Access/consent policies (ACPs) allow patients to choose which doctor gets to see what part of their electronic health record. Some people may have visits to a psychiatrist or psychologist that they do not want to share. The patient is allowed to ensure that when another doctor for treatment purposes needs to see about their allergies and medications, that information is dynamically on demand, created minus those elements that the patient did not wish to share, and access consent ensures that only certain providers get to see it unless it’s in a break glass situation. This is all contained within the SAML wrapper.

Once you have validated that the doctor has a valid purpose for using the information, you look at who the patient is, the demographics, and look within your system if that patient has been treated. It needs to make sure that we are talking about the same patient. We need to build systems with matching algorithms that are sophisticated enough to ensure that they find the right patients.

Beyond that, it is the exchange of documents and information, such as HL7 standards, the Consolidated CDA and different types of document formats. 

Q: What’s just over the horizon for Aegis.net?

Hyland: We need the communities working with us to test to validate the lab and to ensure that the testing is right because we believe that as the community comes together and works with us to make sure that the DIL is testing right, it becomes a reference. The DIL will make for tremendous efficiencies. And when peer-to-peer communications find they can’t interoperate, maybe because of an upgrade to Java and the Java stack, they can use the DIL to test their endpoints against a reference system to see which one is misbehaving, and then they can work on the whys.

We also believe that the DIL is critical to helping small EHR vendors stay viable. Otherwise, they’re going to be gobbled up, or it is going to be difficult to compete with the big vendors.

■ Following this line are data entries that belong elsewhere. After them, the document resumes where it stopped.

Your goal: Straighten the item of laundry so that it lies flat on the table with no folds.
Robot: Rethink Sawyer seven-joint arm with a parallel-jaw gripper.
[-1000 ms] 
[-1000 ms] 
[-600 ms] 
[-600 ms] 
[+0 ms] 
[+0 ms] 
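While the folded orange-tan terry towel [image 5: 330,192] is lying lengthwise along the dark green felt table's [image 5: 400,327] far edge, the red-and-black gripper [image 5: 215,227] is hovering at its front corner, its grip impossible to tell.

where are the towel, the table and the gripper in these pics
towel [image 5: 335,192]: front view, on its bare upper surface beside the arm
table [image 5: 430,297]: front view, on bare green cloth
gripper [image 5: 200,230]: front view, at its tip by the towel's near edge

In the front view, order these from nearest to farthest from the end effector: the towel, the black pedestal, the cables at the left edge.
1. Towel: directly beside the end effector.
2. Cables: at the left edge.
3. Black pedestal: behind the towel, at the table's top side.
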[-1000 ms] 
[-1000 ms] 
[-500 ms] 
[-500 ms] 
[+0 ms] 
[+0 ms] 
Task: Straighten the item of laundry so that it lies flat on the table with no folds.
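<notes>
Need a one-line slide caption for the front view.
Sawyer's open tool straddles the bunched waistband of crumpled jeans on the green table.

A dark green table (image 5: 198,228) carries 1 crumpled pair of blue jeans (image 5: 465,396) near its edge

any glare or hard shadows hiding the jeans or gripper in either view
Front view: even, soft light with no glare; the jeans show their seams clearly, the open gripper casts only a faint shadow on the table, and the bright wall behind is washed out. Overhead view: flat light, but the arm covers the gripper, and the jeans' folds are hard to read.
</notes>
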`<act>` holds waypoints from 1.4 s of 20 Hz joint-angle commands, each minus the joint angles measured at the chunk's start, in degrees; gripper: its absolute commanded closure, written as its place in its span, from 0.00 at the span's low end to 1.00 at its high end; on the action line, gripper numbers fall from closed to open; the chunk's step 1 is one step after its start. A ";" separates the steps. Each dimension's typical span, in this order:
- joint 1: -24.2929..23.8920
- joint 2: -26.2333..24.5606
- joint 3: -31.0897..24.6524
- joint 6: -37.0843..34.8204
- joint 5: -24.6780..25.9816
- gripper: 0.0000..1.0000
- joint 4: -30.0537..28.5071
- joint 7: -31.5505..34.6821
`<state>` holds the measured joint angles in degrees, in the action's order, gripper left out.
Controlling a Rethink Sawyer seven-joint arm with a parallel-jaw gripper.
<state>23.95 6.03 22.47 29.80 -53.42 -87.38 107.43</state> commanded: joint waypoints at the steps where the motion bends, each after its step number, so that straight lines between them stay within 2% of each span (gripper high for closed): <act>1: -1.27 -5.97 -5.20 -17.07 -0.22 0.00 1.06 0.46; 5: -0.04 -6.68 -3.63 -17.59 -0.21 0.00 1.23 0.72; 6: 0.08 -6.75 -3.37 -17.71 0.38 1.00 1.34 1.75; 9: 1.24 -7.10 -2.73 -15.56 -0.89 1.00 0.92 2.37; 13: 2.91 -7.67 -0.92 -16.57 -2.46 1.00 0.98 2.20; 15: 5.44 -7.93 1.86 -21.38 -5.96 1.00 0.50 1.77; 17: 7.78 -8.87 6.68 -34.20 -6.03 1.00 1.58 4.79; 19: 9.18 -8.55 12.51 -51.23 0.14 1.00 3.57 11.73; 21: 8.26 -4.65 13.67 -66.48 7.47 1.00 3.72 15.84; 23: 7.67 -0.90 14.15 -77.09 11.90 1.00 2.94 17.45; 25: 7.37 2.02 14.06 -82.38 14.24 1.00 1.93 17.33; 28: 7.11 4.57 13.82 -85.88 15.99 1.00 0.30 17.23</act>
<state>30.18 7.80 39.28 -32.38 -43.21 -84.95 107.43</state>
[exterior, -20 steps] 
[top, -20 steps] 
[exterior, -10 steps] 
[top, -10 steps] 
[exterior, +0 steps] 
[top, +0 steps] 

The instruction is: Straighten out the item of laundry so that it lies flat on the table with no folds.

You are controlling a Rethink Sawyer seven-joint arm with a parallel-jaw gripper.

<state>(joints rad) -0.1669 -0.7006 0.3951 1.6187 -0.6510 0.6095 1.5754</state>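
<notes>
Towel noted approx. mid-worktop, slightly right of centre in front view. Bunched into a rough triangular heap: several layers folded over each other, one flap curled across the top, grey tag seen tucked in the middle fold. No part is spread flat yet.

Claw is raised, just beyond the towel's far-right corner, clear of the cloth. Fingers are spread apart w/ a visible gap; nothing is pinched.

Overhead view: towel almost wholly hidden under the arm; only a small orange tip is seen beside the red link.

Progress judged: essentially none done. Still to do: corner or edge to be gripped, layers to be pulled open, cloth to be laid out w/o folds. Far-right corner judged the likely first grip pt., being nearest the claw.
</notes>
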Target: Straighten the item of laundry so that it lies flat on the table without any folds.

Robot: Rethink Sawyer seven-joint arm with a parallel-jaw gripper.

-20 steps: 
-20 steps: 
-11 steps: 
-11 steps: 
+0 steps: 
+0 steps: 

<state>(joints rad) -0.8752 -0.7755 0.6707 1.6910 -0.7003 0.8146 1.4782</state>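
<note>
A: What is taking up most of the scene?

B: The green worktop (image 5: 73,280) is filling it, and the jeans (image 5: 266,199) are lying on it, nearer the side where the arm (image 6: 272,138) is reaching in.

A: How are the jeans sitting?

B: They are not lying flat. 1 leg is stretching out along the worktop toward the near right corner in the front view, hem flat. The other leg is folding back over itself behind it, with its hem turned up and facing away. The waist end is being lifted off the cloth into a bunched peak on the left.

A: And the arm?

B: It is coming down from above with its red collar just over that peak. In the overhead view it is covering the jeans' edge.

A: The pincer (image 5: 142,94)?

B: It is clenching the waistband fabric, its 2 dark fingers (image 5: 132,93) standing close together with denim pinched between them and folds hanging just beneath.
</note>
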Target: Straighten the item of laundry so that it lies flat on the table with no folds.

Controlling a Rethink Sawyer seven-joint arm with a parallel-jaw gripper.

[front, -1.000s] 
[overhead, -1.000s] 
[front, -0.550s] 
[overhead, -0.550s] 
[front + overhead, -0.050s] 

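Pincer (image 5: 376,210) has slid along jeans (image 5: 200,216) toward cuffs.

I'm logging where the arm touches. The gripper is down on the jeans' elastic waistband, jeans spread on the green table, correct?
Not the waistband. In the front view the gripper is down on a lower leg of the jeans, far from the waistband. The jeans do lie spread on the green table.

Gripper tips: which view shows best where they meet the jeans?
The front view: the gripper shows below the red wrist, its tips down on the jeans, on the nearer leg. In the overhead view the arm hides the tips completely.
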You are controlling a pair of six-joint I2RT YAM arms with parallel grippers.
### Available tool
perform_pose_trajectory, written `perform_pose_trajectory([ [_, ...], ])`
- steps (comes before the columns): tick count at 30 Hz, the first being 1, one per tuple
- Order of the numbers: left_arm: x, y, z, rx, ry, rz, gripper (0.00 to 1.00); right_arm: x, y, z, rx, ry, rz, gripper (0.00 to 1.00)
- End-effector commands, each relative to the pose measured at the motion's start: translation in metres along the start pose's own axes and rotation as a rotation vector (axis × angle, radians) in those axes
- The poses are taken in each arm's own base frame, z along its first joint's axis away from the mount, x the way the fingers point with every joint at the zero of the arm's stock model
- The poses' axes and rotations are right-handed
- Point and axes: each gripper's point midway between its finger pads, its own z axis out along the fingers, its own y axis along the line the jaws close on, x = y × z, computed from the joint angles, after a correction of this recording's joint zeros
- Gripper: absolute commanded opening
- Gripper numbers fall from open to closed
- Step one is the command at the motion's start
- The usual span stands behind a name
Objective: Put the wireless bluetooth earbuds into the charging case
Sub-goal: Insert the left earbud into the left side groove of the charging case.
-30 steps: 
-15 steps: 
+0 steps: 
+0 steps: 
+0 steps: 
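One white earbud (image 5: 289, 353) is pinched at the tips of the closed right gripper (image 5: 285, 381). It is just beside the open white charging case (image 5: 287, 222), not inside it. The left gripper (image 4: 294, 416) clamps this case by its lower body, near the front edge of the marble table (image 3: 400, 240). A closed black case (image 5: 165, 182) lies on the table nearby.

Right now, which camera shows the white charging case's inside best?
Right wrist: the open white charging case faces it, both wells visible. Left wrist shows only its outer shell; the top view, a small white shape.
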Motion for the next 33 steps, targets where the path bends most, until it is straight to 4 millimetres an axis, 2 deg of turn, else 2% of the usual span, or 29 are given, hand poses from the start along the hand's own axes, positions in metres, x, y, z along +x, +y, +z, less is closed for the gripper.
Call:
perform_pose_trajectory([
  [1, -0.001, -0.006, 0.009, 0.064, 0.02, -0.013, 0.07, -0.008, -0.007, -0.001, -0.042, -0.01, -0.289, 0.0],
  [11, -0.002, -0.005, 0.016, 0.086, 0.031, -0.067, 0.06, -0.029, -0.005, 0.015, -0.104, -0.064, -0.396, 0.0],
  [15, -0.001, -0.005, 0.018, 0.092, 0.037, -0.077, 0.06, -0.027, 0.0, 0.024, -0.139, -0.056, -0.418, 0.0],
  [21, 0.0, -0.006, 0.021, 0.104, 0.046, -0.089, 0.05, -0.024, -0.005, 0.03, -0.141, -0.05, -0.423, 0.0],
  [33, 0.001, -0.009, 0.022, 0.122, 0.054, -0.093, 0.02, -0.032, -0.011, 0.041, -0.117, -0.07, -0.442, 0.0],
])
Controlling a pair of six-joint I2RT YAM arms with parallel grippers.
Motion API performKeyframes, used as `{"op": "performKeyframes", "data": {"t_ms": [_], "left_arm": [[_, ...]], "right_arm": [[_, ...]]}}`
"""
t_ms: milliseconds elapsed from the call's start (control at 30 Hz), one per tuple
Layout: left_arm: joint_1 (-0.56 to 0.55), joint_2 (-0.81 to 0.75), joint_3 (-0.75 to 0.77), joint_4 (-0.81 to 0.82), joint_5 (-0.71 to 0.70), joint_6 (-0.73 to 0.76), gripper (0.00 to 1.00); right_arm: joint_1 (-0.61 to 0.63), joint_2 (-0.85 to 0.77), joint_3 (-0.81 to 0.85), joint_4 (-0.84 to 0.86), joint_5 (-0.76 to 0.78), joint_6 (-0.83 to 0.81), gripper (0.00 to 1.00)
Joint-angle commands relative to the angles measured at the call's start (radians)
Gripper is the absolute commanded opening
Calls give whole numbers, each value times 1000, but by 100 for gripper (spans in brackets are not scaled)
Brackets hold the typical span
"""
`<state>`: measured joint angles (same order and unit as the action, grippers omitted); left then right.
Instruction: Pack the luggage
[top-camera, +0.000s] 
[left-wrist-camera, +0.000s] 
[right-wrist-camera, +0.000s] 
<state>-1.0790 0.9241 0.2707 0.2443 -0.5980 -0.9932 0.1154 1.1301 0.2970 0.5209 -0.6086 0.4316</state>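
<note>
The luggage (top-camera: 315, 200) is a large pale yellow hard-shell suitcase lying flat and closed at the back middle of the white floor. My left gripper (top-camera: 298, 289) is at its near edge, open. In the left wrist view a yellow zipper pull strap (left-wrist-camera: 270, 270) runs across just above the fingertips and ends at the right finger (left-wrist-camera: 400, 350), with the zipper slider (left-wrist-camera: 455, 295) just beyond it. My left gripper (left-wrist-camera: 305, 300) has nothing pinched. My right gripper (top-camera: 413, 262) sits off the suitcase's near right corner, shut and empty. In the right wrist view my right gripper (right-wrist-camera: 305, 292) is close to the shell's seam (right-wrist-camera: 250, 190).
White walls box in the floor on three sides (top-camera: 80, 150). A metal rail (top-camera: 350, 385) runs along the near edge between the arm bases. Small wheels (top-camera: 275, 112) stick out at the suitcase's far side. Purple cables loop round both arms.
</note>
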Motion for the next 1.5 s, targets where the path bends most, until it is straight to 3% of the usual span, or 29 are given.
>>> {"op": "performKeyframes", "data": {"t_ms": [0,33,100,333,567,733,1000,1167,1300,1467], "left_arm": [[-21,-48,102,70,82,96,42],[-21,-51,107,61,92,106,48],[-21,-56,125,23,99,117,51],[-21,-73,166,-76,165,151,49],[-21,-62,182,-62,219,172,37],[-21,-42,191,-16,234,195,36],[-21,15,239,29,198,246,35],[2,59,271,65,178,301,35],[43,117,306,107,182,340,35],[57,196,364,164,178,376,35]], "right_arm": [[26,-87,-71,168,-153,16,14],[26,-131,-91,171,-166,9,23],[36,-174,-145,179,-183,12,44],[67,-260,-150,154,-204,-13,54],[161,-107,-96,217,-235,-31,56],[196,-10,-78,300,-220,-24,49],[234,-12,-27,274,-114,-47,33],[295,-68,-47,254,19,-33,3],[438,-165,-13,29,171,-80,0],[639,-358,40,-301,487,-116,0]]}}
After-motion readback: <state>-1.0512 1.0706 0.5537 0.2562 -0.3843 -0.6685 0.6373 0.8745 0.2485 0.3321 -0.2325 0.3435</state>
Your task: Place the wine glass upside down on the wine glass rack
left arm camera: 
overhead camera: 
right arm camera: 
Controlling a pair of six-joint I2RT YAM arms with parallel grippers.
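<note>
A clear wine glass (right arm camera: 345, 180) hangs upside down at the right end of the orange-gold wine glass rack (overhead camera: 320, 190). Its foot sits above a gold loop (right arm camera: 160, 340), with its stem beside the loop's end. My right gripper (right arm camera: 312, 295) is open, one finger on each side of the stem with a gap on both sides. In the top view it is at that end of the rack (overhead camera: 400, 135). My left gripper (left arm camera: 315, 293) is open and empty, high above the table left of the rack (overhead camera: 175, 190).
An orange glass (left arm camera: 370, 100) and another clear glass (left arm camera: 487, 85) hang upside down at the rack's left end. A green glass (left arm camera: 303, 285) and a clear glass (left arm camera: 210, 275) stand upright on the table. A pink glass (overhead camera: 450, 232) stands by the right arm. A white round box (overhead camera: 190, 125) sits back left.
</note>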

We’re also taking the DIL to universities. We’re helping their health informatics groups how to test and set up an open source EMR and how to start interoperating, taking a page from Vint Cerf, when he was with DARPA, and he got the universities exchanging information. If we use the DIL to help the universities prove that their system works, then the universities can start exchanging. I want to drive global interoperability.